Alacrity wanted their leavetaking to be inconspicuous—secret, if possible. However, that didn't dovetail with Bear's plan to make the pilot mission a shining achievement and propaganda victory.

And so the waiting room at Earth's last remaining spaceport, closed to the public, was filled with recording teams and their equipment. All material would be heavily edited later on, naturally. In the event that this mission came to a bad end too, the recordings could be disposed of. The first
successful
mission would be the one palmed off on Terrans at large as Project Shepherd's initial one.

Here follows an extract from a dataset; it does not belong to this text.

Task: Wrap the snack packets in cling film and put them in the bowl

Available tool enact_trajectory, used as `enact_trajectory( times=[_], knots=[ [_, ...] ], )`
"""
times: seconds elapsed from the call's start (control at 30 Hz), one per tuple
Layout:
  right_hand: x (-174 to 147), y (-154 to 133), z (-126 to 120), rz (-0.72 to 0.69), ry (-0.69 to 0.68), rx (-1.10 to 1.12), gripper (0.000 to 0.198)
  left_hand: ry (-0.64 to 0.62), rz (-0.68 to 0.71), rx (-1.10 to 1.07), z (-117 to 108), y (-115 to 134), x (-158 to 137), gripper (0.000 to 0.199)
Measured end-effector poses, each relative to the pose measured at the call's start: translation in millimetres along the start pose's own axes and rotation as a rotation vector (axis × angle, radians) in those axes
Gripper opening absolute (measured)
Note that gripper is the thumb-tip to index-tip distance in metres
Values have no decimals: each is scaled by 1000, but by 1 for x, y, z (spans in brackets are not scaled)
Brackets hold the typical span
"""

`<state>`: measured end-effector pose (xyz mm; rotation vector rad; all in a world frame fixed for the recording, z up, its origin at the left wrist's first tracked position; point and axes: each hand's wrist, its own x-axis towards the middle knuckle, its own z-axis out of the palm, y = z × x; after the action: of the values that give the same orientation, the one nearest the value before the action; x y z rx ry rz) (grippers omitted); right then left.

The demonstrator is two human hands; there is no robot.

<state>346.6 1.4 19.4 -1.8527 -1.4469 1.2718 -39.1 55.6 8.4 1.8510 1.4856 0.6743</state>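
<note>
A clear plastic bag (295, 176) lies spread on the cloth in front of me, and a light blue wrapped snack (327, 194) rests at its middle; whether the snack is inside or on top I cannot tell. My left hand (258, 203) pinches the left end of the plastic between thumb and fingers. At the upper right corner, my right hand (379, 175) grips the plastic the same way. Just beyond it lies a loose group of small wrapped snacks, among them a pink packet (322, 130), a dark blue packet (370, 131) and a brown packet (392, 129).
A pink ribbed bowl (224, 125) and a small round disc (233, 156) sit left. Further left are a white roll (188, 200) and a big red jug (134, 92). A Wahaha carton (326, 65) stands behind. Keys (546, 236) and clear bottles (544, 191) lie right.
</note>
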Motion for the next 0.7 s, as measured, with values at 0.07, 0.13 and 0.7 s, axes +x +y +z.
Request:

"Make sure you have the letter of Free Import," Supervisor Bear reminded Floyt for the third time.

"In fact, let me see it."

He sighed and extracted it. The Earthservice letter of Free Import was a rare document; few Terrans had even heard the term. The one-page form, bearing Floyt's name in glowing characters, cited regulations of which he was totally ignorant. It authorized him to return to his place of residence—presumably with his inheritance—without hindrance or interference from Earthservice customs officials or Peaceguardians. What with the many interbureaucratic rivalries and feuds, Bear was taking no chances on having to share Project Shepherd's thunder with anyone, or having the bequest or its proceeds diverted from her own budget.